If AT&T remained true to being the “American Telephone and Telegraph Company,” present-day conveniences like the World Wide Web and mobile communication wouldn't be as common place.  If 3M didn't ask its employees to innovate around the office-place, the company would have went down the path of just another mining company, and products like Scotch tape and masking tape wouldn't exist.  If Corning remained fixated on catalytic converters and diesel engine filters, the touch-screen glass that protects our iPhones would not be as dynamic and useful as it is today.  And above all else, if these three companies failed to move on from the products that once defined them, they would not currently be in existence.

Innovation lies at the heart of business.  Those who do not improve constantly will be passed by those who do.  Whether the company passing them is a well-established brand or a start-up looking to showcase the power of creative destruction, innovation in a free-market society will never cease to exist.  For this very reason, a company is much more than its portfolio of brands and product lines.  A company is destined by its values and mission.  Are we a bookstore, or a company devoted to helping people access the specific information they need in the quickest, most efficient, and most affordable manner possible?  Borders would have led you to believe it was the former.  Amazon would have you believe the latter.  Any business that defines itself by its product line, as opposed to its long-term purpose is a business you don’t want your money put anywhere near.

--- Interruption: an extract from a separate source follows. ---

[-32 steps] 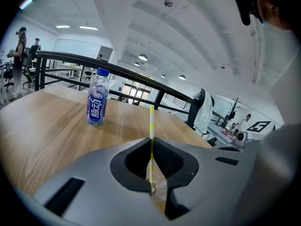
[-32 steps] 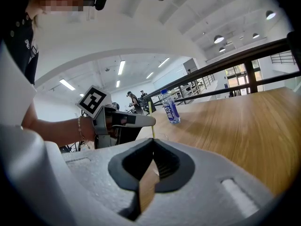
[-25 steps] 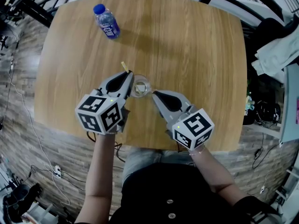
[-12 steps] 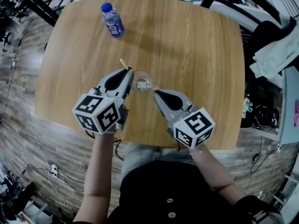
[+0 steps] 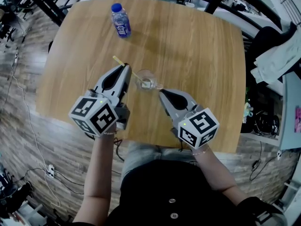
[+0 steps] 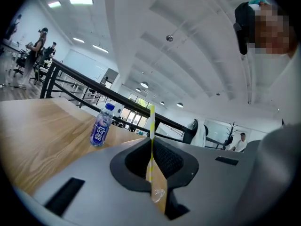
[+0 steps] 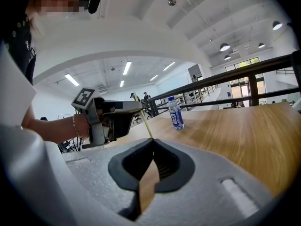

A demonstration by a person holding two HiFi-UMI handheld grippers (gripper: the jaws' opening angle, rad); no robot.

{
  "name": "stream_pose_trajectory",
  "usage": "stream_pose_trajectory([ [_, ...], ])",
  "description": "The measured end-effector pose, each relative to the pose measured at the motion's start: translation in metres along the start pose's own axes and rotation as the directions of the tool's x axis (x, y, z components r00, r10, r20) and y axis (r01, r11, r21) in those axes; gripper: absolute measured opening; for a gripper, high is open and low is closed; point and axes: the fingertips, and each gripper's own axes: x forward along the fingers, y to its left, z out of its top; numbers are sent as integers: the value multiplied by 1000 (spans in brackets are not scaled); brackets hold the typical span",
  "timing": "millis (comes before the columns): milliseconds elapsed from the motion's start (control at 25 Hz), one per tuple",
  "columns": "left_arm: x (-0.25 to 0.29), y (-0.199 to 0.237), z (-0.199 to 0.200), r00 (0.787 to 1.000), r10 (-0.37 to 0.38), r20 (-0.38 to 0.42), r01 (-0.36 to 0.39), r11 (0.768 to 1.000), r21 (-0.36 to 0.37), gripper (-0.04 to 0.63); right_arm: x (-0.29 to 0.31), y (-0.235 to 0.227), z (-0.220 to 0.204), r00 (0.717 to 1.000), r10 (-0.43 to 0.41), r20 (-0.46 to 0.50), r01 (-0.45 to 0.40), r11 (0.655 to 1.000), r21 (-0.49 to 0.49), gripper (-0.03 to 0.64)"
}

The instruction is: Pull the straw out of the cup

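Observation:
A small clear glass cup (image 5: 140, 74) stands on the wooden table (image 5: 197, 46) between my two grippers. A thin yellow-and-white straw (image 5: 119, 60) slants up and left from the cup. My left gripper (image 5: 126, 68) is shut on the straw above the table. In the left gripper view the straw (image 6: 151, 121) stands upright between the closed jaws of that gripper (image 6: 151, 144). My right gripper (image 5: 161, 92) is shut, its tip against the cup's handle side. Whether it pinches the glass is hidden. In the right gripper view the straw (image 7: 143, 113) runs down from the left gripper to the right gripper (image 7: 153, 141).
A blue-capped plastic bottle (image 5: 121, 20) stands at the table's far left, also seen as a bottle (image 6: 101, 125) and a bottle (image 7: 175, 113) in the gripper views. Black railings run behind the table. Cables lie on the floor at the left.
My left gripper has risen and moved away from me with the straw, and more of the straw now shows outside the cup, tilted further left. The right gripper has hardly shifted.

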Motion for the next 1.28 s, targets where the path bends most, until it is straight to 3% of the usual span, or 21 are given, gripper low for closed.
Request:
stream_pose_trajectory([
  [400,-26,8,20,990,59,127,-50,996,-74,29,-7,1,14,1000,-15,16,16,999,-43,-2],
  [600,-40,6,25,981,48,188,-27,993,-114,29,-11,-4,23,999,-34,33,36,998,-59,-2],
  [880,-69,0,35,947,32,319,11,991,-133,29,-8,1,26,999,-18,47,21,998,-56,-2],
  [1280,-97,-10,20,909,22,415,49,986,-160,29,-2,14,35,997,28,78,-25,999,-41,-2],
])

It’s also essential to remember that short-term decisions can have major long-run implications potentially strong enough to bankrupt your company.  During recessions or downturns in the economy, for instance, some companies, rather than innovating and reinventing themselves, will become excessively cost-focused by raising prices and testing new ways to nickel and dime the consumer.  However, consumers are extremely reactive to these changes, and one company’s selfishness can be enough to run it out of business.  In many ways, recessions, while frightening and unpredictable, cleanse the marketplace of yesterday’s visions.  Those who remain are those willing to change. 

Whether a business or an individual, change is the law of the land.  As John F. Kennedy so eloquently stated, “Those who look only to the past or present are certain to miss the future.”  In short, every decision one makes has lasting effects.  Cheating (even once), speaking out against those who doubt you, or acting selfishly rather than selflessly can prove fatal for the corporation and the individual alike.

Which modern day successes will be the Singer’s, Sperry’s (not the shoe brand), and Esmark’s of tomorrow?